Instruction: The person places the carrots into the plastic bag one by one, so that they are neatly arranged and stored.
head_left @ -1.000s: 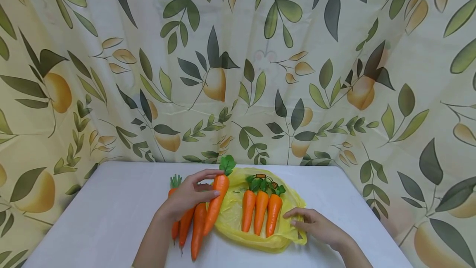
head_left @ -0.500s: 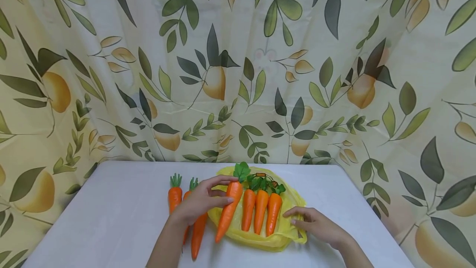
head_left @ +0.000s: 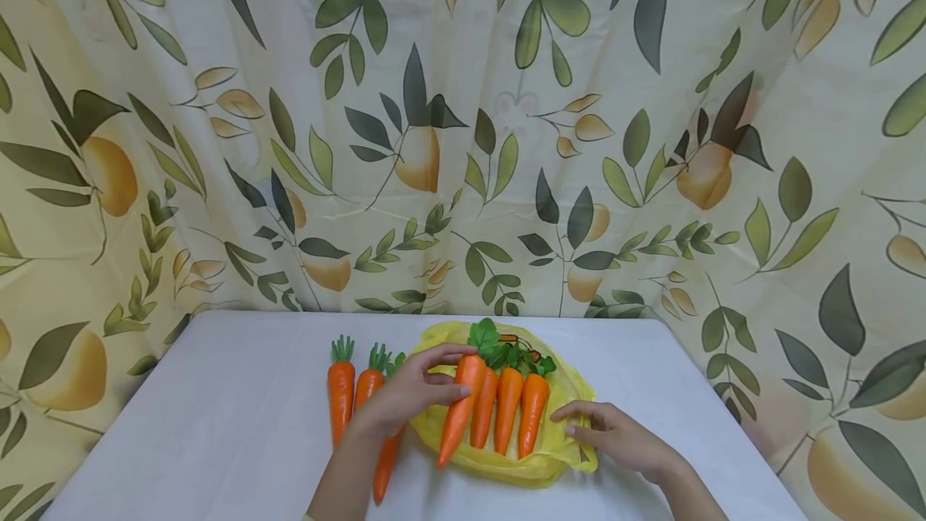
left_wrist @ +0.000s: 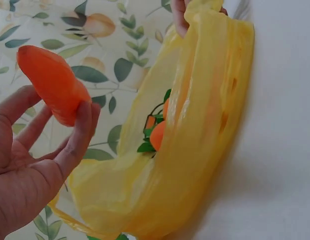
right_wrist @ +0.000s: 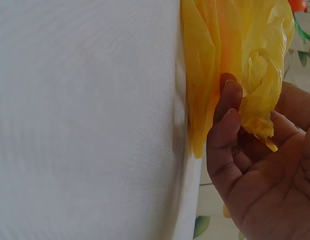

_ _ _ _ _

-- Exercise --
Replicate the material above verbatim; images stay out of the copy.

-- Written response --
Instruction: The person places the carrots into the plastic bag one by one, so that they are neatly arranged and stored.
head_left @ -1.000s: 
head_left @ -0.500s: 
head_left @ +0.000s: 
left_wrist @ +0.000s: 
right_wrist @ +0.000s: 

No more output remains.